- [Exercise description]:
Using the listing below, please print exactly the lines from the one with "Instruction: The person" through the one with "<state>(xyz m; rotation". Leave out every picture.

- [Input data]:
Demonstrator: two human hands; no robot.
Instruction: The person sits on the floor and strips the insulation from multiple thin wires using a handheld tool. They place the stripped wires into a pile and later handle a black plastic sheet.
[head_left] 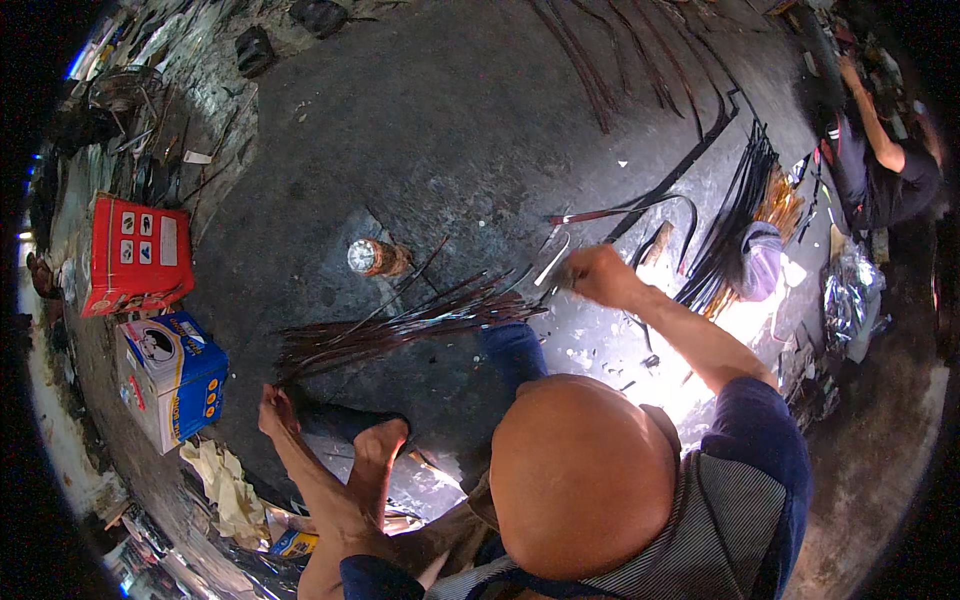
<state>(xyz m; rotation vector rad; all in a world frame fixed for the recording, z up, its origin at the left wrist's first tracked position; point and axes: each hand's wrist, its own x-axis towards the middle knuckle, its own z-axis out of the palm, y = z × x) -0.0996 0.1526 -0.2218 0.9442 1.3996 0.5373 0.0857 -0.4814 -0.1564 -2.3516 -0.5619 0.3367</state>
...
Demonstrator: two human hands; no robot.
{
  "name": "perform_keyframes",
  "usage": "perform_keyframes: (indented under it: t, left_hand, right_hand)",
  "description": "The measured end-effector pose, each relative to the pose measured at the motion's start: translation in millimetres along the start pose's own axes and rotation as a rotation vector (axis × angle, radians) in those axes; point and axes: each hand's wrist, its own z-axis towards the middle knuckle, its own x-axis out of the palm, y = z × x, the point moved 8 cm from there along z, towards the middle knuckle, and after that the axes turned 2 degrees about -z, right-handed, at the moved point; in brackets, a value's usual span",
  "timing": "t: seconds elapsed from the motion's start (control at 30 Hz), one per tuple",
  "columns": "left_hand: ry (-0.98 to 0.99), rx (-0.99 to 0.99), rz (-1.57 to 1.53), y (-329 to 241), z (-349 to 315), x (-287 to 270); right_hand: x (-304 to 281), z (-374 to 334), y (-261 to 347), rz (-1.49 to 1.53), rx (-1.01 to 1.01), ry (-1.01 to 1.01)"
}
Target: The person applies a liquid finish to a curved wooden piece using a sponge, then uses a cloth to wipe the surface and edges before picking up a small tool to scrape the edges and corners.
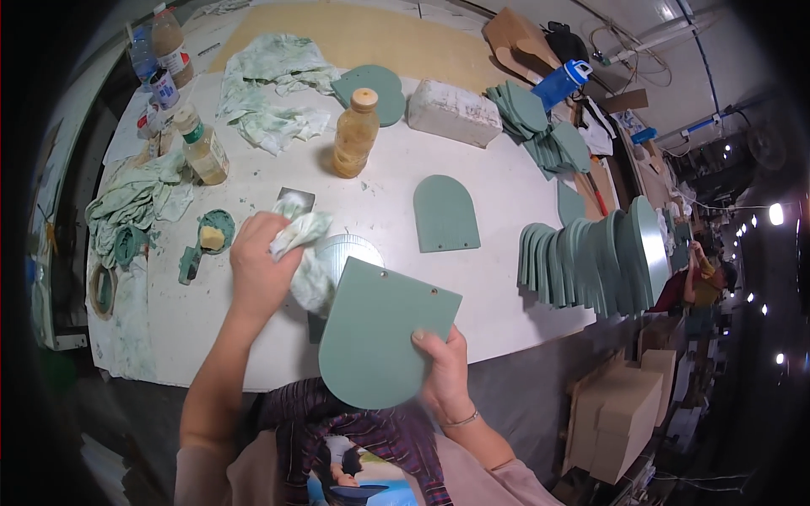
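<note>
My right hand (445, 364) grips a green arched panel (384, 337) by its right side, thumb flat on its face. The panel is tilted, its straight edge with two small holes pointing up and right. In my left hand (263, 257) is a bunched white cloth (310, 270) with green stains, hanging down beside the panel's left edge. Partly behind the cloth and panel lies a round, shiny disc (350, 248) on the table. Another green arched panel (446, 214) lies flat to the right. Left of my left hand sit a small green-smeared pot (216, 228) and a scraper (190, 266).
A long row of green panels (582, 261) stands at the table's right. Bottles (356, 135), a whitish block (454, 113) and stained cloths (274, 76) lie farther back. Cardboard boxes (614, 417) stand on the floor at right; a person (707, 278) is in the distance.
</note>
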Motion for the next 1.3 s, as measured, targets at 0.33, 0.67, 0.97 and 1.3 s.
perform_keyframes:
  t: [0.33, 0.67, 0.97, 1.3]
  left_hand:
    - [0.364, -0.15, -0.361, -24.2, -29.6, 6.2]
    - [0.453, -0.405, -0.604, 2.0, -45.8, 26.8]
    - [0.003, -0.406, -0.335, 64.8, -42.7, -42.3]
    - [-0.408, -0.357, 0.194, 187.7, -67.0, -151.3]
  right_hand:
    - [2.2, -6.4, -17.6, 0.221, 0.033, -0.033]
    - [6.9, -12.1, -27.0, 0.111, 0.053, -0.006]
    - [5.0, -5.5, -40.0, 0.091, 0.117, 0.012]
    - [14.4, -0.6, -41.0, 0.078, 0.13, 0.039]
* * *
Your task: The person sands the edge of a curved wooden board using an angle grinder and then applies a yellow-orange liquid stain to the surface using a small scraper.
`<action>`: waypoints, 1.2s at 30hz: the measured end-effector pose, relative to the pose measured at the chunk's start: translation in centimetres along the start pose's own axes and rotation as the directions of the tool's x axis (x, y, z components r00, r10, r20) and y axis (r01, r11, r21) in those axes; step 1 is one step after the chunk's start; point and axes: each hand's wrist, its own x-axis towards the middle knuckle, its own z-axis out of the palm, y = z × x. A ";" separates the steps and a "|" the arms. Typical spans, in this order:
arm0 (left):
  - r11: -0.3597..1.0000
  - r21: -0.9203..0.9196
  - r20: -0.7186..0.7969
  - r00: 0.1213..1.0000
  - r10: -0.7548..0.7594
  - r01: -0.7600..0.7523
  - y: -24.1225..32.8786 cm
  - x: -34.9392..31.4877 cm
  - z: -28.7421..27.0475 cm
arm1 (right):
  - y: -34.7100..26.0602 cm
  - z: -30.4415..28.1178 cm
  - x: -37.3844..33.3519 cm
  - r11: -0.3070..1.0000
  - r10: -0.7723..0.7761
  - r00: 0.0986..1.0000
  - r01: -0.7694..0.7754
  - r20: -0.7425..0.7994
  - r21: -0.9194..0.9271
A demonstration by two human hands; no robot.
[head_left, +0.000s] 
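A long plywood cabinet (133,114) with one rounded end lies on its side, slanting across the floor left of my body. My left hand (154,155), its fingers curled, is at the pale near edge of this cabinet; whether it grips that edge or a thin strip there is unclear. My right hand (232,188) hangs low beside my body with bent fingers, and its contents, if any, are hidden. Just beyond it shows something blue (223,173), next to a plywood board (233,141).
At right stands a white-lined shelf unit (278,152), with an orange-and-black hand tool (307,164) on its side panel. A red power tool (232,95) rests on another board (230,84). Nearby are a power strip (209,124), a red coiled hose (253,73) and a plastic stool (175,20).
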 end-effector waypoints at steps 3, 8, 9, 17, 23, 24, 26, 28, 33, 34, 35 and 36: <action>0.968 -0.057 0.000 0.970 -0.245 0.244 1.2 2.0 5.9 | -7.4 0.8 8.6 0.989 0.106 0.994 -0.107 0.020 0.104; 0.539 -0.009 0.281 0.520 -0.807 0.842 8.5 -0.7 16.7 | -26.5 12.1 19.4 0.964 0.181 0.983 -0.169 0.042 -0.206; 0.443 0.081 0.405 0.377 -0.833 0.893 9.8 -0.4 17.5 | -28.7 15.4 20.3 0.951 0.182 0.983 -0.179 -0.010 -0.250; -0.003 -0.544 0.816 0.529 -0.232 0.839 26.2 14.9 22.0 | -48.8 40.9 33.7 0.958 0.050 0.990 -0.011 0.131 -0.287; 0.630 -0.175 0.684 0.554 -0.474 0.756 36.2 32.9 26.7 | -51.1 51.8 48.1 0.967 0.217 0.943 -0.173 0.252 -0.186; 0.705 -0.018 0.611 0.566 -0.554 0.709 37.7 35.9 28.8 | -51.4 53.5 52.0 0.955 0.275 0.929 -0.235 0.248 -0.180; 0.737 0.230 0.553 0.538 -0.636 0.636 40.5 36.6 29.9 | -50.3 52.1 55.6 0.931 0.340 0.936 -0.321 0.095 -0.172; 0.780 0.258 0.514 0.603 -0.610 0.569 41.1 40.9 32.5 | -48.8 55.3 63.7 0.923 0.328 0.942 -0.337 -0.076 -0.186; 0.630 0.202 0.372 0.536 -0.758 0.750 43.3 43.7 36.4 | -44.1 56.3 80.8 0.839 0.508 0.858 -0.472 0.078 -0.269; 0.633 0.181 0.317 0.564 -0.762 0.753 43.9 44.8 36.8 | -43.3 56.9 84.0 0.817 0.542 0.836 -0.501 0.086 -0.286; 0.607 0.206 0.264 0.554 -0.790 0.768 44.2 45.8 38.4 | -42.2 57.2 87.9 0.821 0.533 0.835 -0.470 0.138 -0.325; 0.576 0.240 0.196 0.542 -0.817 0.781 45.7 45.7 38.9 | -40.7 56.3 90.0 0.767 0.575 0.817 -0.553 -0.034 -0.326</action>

- [Response area]:
Instruction: The person sits on the floor and strips the insulation from multiple thin wires using a handheld tool. They place the stripped wires into a pile and later handle a black plastic sheet.
[head_left] 
<state>(xyz m; rotation vector rad; all in a world frame fixed for the recording, z up, its origin at the left wrist's first tracked position; point and axes: each hand's wrist, its own x-axis towards the middle knuckle, its own z-axis out of the palm, y = z × x) -0.0996 0.1526 -0.2218 0.9442 1.3996 0.5373 0.0857 -0.4814 -0.1564 -2.3516 -0.5619 0.3367</state>

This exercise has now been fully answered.